Royalty
Landmark Supreme Court Verdict Gives Mineral-Rich States Power to Collect Royalty and Impose Additional Tax

Landmark Supreme Court Verdict Gives Mineral-Rich States Power to Collect Royalty and Impose Additional Tax

In a historic ruling by the Supreme Court, mineral-rich states are poised to experience a significant financial windfall. A nine-judge bench, with a majority verdict of 8:1, has declared that states have the authority to collect royalty on minerals extracted from their territories, as well as levy additional tax on mineral-bearing land. This pivotal judgment, expected to have retrospective implications, has stirred anticipation in states such as Odisha, Chhattisgarh, Jharkhand, Andhra Pradesh, Goa, Madhya Pradesh, and Karnataka, possibly resulting in financial gains amounting to thousands of crores.

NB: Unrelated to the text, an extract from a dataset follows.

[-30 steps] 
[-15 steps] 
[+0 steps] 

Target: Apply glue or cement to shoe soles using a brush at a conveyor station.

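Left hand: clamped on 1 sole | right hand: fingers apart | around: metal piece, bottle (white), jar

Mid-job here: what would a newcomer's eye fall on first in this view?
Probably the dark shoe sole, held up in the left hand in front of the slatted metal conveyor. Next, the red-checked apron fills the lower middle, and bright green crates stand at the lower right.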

The dissenting opinion by Justice B V Nagarathna, asserting that only the Centre possesses the power to levy tax on minerals, delineated a notable point of contention. The Solicitor General Tushar Mehta and eminent advocates A M Singhvi and Arvind Datar advocated for prospective implementation of the judgment. Conversely, senior advocate Rakesh Dwivedi, representing the mineral-rich states, objected to this proposition. The Supreme Court has scheduled a hearing for the involved parties to deliberate on this matter.

However, an essential clarification outlined by the Supreme Court stipulates that this ruling does not extend to oilfields, mineral oil resources, petroleum, and petroleum products. This exemption aligns with the Union government’s stance, emphasizing the Centre’s exclusive jurisdiction, as defined by Entry 53 of List I of the Seventh Schedule, over these specific assets. Notably, arguments pertaining to this issue were not addressed by Dwivedi and other counsel for the states.

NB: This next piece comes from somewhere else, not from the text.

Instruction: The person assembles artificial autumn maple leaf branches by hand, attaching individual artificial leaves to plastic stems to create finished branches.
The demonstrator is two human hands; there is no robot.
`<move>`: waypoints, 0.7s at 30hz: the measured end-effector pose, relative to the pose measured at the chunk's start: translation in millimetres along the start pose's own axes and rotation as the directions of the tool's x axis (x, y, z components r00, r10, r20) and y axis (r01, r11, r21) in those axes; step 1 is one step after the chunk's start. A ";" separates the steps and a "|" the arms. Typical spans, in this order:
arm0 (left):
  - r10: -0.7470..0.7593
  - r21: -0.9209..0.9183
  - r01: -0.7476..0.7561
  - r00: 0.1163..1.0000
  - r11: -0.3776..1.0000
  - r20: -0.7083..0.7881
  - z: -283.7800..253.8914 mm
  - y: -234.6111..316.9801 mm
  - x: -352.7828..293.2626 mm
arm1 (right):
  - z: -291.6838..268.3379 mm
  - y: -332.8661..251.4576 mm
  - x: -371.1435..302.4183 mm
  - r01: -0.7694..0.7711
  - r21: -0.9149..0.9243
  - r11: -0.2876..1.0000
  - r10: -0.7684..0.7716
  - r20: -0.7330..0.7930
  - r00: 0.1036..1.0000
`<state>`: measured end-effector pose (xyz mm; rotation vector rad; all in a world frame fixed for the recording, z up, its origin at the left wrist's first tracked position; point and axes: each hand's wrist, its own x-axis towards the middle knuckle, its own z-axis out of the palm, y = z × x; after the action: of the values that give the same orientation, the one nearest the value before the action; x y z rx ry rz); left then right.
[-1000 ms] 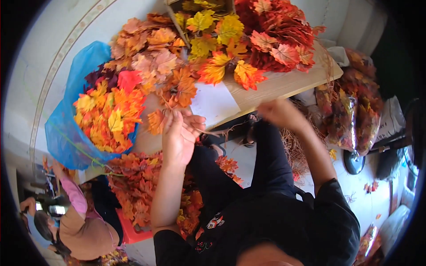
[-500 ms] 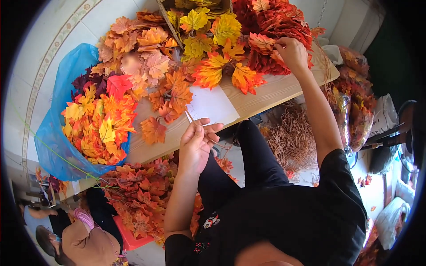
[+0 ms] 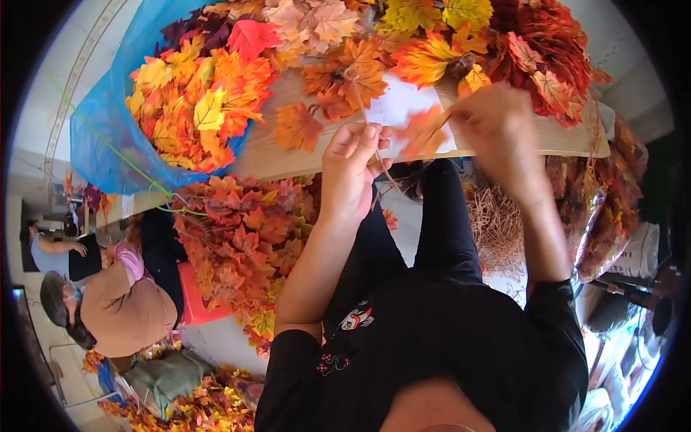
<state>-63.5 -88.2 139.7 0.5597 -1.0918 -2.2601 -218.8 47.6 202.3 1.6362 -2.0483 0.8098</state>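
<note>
My left hand (image 3: 355, 171) is closed, pinching a thin brown paper-like stem (image 3: 359, 101) between thumb and fingers just in front of the table edge. My right hand (image 3: 500, 126), smeared by motion, is closed on an orange artificial maple leaf (image 3: 423, 134). That leaf hangs between the two hands, apart from the left one, over a white sheet of paper (image 3: 399, 101). Beyond the left hand, a few loose orange leaves (image 3: 296, 126) lie on the wooden table (image 3: 277, 155). A yellow-orange leaf cluster (image 3: 430, 61) lies past the paper.
A blue plastic bag (image 3: 101, 147) full of yellow-orange leaves stands at the left. Stacked red leaves (image 3: 540, 54) lie at the far right. Below the table are an orange leaf heap (image 3: 245, 237) and tangled brown stems (image 3: 497, 227). A person (image 3: 129, 317) sits at the lower left.
My right hand has moved from the red leaf stack toward my left hand, now with an orange leaf. My left hand still pinches the stem. The whole view has shifted toward my body.
</note>
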 end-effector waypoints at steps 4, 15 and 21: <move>-0.010 0.032 0.010 1.000 0.999 -0.004 0.8 -2.8 -4.5 | 44.3 -35.2 -13.5 -0.093 0.292 0.952 0.077 0.067 0.995; 0.004 0.042 -0.004 1.000 0.999 0.000 -11.5 -7.6 -6.4 | 71.8 -44.0 -21.0 -0.221 0.511 0.831 0.194 0.107 0.975; 0.052 0.128 -0.059 0.997 0.990 0.053 -17.8 -9.7 -1.9 | 73.2 -41.2 -18.3 -0.354 0.624 0.697 0.248 0.253 0.935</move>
<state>-54.8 -92.1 121.8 0.5210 -1.2706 -2.1765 -170.9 7.1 143.6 1.7405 -2.3299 1.7551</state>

In the noteworthy 8:1 verdict, Chief Justice D Y Chandrachud authored the primary judgment, in concurrence with Justices Hrishikesh Roy, A S Oka, J B Pardiwala, Manoj Misra, Ujjal Bhuyan, Satish C Sharma, and A G Masih. This ruling conclusively resolves a 25-year-old dispute originating from a series of petitions, which steadily multiplied over the years, advocating for the enforcement of states’ prerogative to collect royalty on extracted minerals and impose tax on mineral-bearing land. The Union government’s opposition cited the provision of the Mines and Minerals (Development and Regulation) Act, contending that royalty constituted a tax falling under central jurisdiction.

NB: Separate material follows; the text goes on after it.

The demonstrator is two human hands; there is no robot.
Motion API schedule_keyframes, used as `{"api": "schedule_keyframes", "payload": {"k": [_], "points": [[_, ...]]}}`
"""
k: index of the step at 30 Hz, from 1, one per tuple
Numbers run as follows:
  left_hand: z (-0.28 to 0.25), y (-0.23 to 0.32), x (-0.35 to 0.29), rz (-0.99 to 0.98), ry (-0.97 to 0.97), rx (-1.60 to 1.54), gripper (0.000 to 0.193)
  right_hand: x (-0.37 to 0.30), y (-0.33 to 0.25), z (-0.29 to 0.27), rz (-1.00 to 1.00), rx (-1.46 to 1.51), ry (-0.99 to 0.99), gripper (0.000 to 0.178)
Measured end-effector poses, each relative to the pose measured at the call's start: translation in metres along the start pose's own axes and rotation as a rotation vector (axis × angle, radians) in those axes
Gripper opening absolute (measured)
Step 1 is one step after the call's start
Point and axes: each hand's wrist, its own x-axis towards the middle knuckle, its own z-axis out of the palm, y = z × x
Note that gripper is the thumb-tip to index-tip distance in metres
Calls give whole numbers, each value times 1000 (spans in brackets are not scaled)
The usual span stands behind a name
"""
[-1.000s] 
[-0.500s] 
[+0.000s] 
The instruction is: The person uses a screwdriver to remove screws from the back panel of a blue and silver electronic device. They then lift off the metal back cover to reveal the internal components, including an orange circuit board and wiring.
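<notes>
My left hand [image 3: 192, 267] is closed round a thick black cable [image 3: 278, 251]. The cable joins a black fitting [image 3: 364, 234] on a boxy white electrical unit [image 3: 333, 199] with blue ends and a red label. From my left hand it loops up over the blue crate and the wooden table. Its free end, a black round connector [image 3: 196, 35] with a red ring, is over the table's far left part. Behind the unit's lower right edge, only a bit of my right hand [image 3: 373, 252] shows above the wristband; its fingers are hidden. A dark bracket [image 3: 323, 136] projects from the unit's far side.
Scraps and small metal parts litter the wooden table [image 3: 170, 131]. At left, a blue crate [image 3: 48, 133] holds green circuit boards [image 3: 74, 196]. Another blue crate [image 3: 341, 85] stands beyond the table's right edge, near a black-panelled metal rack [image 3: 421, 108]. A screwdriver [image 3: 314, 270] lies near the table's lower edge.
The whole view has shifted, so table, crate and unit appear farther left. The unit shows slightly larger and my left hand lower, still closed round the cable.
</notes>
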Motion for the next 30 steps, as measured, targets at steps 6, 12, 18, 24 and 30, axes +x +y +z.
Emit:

The predominant judgment decidedly discerns that “royalty is not a tax”, establishing it as a contractual remuneration disbursed by the mining lessee to the lessor for the exploitation of mineral rights. Elucidating this stance, the CJI articulated, “The liability to pay royalty arises out of the contractual conditions of the mining lease. The payments made to the government cannot be deemed to be a tax merely because the statute provides for their recovery as arrears,” encapsulated in the exhaustive 200-page judgment.

Acknowledging Dwivedi’s assertions on behalf of the states and scrutinizing the interplay of entries in the Union and State Lists in the Seventh Schedule, the Supreme Court asserts, “We hold that both royalty and dead rent do not fulfill the characteristics of tax or impost.” This landmark ruling not only overturns numerous previous constitution bench judgments but also provides states with the authority to tax mineral-bearing land, an endeavour contested by the Centre.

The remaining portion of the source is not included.